*Exercise brief*.
Restate the data word for word and leave the images out.

Records from a dataset:

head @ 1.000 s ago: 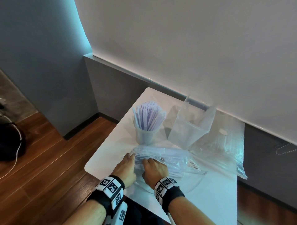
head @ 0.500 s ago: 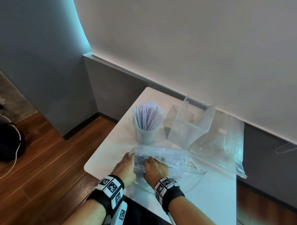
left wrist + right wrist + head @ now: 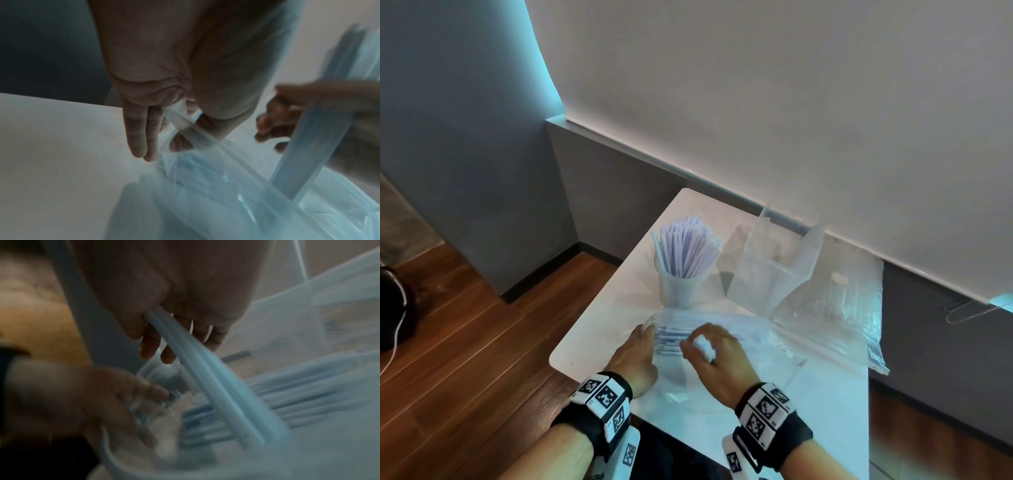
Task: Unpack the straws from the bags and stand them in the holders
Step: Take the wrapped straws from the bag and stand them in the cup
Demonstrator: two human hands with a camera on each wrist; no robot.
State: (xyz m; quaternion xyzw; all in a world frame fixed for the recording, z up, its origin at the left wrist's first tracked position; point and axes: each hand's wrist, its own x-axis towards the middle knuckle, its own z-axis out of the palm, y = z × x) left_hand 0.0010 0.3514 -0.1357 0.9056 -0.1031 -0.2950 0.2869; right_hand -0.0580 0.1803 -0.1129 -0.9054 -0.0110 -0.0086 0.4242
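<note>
On the white table [image 3: 599, 329] lies a clear bag of straws [image 3: 743, 329], its mouth toward me. My left hand [image 3: 645, 334] pinches the bag's plastic at the mouth [image 3: 180, 123]. My right hand [image 3: 702, 344] grips a small bundle of pale straws [image 3: 205, 378], whose far ends still lie in the bag. Behind the bag, a round cup holder [image 3: 678, 291] stands full of lavender straws [image 3: 688, 246]. To its right stands a clear square holder [image 3: 763, 281] with no straws showing in it.
More clear plastic bags [image 3: 839, 308] lie at the table's right, against the wall. A clear round dish [image 3: 688, 397] sits under my hands near the front edge. Beyond the table's left edge is wooden floor [image 3: 482, 342].
My right hand has closed on a bundle of straws and drawn it back out of the bag's mouth. The left hand has stayed at the bag's mouth.
</note>
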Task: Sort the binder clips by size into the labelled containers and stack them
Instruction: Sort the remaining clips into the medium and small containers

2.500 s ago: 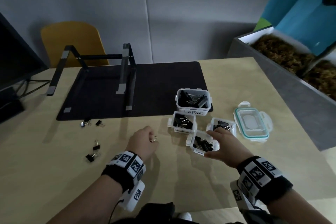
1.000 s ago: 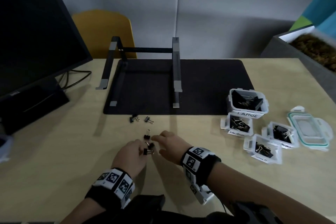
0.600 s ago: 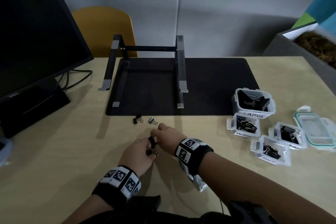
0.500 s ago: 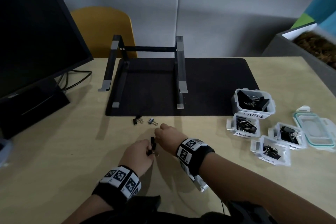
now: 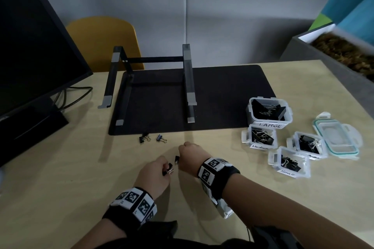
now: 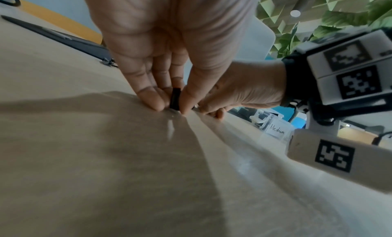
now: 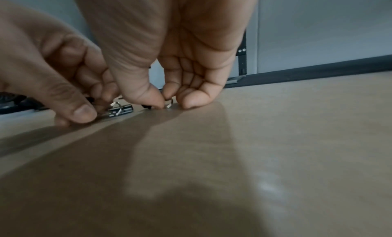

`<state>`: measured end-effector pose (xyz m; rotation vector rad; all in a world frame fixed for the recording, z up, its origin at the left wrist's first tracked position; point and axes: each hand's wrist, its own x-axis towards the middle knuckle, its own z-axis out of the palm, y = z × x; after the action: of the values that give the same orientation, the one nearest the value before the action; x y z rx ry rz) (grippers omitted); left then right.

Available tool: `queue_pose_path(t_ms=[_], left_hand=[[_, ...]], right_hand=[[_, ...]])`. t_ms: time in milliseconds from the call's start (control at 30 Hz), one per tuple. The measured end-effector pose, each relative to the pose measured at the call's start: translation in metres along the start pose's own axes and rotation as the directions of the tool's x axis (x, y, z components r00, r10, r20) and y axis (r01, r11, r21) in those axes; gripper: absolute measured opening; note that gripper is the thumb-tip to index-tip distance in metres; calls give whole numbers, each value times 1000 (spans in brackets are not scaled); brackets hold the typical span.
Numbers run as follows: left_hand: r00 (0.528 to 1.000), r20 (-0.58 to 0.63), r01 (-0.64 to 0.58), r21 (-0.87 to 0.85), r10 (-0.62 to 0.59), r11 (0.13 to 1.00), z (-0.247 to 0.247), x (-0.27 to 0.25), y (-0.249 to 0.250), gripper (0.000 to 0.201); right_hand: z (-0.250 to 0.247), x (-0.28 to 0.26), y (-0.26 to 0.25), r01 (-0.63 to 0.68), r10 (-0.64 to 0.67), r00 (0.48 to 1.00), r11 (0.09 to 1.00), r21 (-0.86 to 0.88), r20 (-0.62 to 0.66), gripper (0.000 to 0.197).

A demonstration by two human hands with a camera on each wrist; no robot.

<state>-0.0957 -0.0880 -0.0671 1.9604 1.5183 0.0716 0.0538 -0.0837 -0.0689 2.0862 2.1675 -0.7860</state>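
Down at the tabletop, my left hand (image 5: 165,169) pinches a small black binder clip (image 5: 169,170) between thumb and fingertips (image 6: 148,98); the wrist view shows this clip (image 6: 175,99) standing on edge. Just right of it, my right hand (image 5: 179,160) pinches a second black clip (image 5: 176,160) by its wire handle (image 7: 168,104). The left hand's clip (image 7: 119,110) lies beside it. Two more loose clips (image 5: 144,138) (image 5: 161,138) sit near the mat's front edge. To the right stand open containers labelled Large (image 5: 250,114), Medium (image 5: 261,146) and Small (image 5: 287,172), all holding clips.
A further labelled clip container (image 5: 323,152) and a teal-rimmed lid (image 5: 337,139) lie at the right. A black mat (image 5: 222,95) carries a laptop stand (image 5: 189,79). A monitor (image 5: 30,56) fills the left and a planter box (image 5: 334,50) the far right.
My right hand left the containers and crossed to the loose clips beside my left hand. Over the last half second the hands have drawn slightly apart, each pinching one clip.
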Motion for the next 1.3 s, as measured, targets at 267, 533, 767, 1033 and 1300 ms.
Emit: queue_pose_path(t_ms=[267,533,767,1033,1300], left_hand=[[997,22,-74,-66,76,995,3,8,42,15],[960,112,-250,-59,255,966,22,16,116,11],[914,159,-364,-89,374,927,55,17,177,7],[868,120,-460,-170,482,871,91,16,232,10],[885,88,-441,-150,456,885,108,20,226,23]], right_hand=[[-14,-38,34,-136,148,989,957,256,-26,22],[-49,-113,114,-192,267,943,925,328,-198,24],[-66,-166,179,-407,482,842,862,303,-243,16],[-58,-186,209,-408,479,856,858,312,-197,60],[-54,-184,214,-387,417,901,897,214,-118,73]])
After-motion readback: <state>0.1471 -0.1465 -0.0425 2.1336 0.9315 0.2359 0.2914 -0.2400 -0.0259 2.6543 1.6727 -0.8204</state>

*Result for this task*.
head @ 1.000 s ago: 
head @ 0.500 s ago: 
left wrist + right wrist + head @ now: 
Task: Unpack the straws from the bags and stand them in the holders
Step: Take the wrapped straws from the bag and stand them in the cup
Demonstrator: two human hands with a camera on each wrist; no robot.
State: (xyz m; quaternion xyzw; all in a world frame fixed for the recording, z up, its origin at the left wrist's first tracked position; point and axes: each hand's wrist, its own x-axis towards the middle knuckle, its own z-axis out of the palm, y = z × x) left_hand 0.0010 0.3514 -0.1357 0.9056 -0.1031 -0.2950 0.2869; right_hand -0.0580 0.1803 -0.1129 -0.9054 -0.0110 -0.0086 0.4242
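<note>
On the white table [image 3: 599, 329] lies a clear bag of straws [image 3: 743, 329], its mouth toward me. My left hand [image 3: 645, 334] pinches the bag's plastic at the mouth [image 3: 180, 123]. My right hand [image 3: 702, 344] grips a small bundle of pale straws [image 3: 205, 378], whose far ends still lie in the bag. Behind the bag, a round cup holder [image 3: 678, 291] stands full of lavender straws [image 3: 688, 246]. To its right stands a clear square holder [image 3: 763, 281] with no straws showing in it.
More clear plastic bags [image 3: 839, 308] lie at the table's right, against the wall. A clear round dish [image 3: 688, 397] sits under my hands near the front edge. Beyond the table's left edge is wooden floor [image 3: 482, 342].
My right hand has closed on a bundle of straws and drawn it back out of the bag's mouth. The left hand has stayed at the bag's mouth.
</note>
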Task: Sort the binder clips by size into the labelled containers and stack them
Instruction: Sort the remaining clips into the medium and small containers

2.500 s ago: 
1.000 s ago: 
0.600 s ago: 
0.500 s ago: 
now: 
now: 
now: 

`<state>`: measured end-effector pose (xyz m; rotation vector rad; all in a world frame fixed for the recording, z up, its origin at the left wrist's first tracked position; point and axes: each hand's wrist, its own x-axis towards the middle knuckle, its own z-axis out of the palm, y = z × x; after the action: of the values that give the same orientation, the one nearest the value before the action; x y z rx ry rz) (grippers omitted); left then right.

Available tool: `queue_pose_path(t_ms=[_], left_hand=[[_, ...]], right_hand=[[_, ...]])`. t_ms: time in milliseconds from the call's start (control at 30 Hz), one per tuple. The measured end-effector pose, each relative to the pose measured at the call's start: translation in metres along the start pose's own axes and rotation as the directions of the tool's x axis (x, y, z components r00, r10, r20) and y axis (r01, r11, r21) in those axes; gripper: absolute measured opening; note that gripper is the thumb-tip to index-tip distance in metres; calls give whole numbers, each value times 1000 (spans in brackets are not scaled); brackets hold the typical span.
Numbers run as follows: left_hand: r00 (0.528 to 1.000), r20 (-0.58 to 0.63), r01 (-0.64 to 0.58), r21 (-0.87 to 0.85), r10 (-0.62 to 0.59), r11 (0.13 to 1.00), z (-0.247 to 0.247), x (-0.27 to 0.25), y (-0.249 to 0.250), gripper (0.000 to 0.201); right_hand: z (-0.250 to 0.247), x (-0.28 to 0.26), y (-0.26 to 0.25), r01 (-0.63 to 0.68), r10 (-0.64 to 0.67), r00 (0.48 to 1.00), r11 (0.09 to 1.00), r21 (-0.86 to 0.88), r20 (-0.62 to 0.66), gripper (0.000 to 0.197).

A demonstration by two human hands with a camera on each wrist; no robot.

<state>-0.0957 -0.0880 -0.0671 1.9604 1.5183 0.0716 0.0538 -0.0837 -0.0689 2.0862 2.1675 -0.7860</state>
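Down at the tabletop, my left hand (image 5: 165,169) pinches a small black binder clip (image 5: 169,170) between thumb and fingertips (image 6: 148,98); the wrist view shows this clip (image 6: 175,99) standing on edge. Just right of it, my right hand (image 5: 179,160) pinches a second black clip (image 5: 176,160) by its wire handle (image 7: 168,104). The left hand's clip (image 7: 119,110) lies beside it. Two more loose clips (image 5: 144,138) (image 5: 161,138) sit near the mat's front edge. To the right stand open containers labelled Large (image 5: 250,114), Medium (image 5: 261,146) and Small (image 5: 287,172), all holding clips.
A further labelled clip container (image 5: 323,152) and a teal-rimmed lid (image 5: 337,139) lie at the right. A black mat (image 5: 222,95) carries a laptop stand (image 5: 189,79). A monitor (image 5: 30,56) fills the left and a planter box (image 5: 334,50) the far right.
My right hand left the containers and crossed to the loose clips beside my left hand. Over the last half second the hands have drawn slightly apart, each pinching one clip.
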Motion for the next 1.3 s, as measured, targets at 267, 533, 767, 1033 and 1300 ms.
Emit: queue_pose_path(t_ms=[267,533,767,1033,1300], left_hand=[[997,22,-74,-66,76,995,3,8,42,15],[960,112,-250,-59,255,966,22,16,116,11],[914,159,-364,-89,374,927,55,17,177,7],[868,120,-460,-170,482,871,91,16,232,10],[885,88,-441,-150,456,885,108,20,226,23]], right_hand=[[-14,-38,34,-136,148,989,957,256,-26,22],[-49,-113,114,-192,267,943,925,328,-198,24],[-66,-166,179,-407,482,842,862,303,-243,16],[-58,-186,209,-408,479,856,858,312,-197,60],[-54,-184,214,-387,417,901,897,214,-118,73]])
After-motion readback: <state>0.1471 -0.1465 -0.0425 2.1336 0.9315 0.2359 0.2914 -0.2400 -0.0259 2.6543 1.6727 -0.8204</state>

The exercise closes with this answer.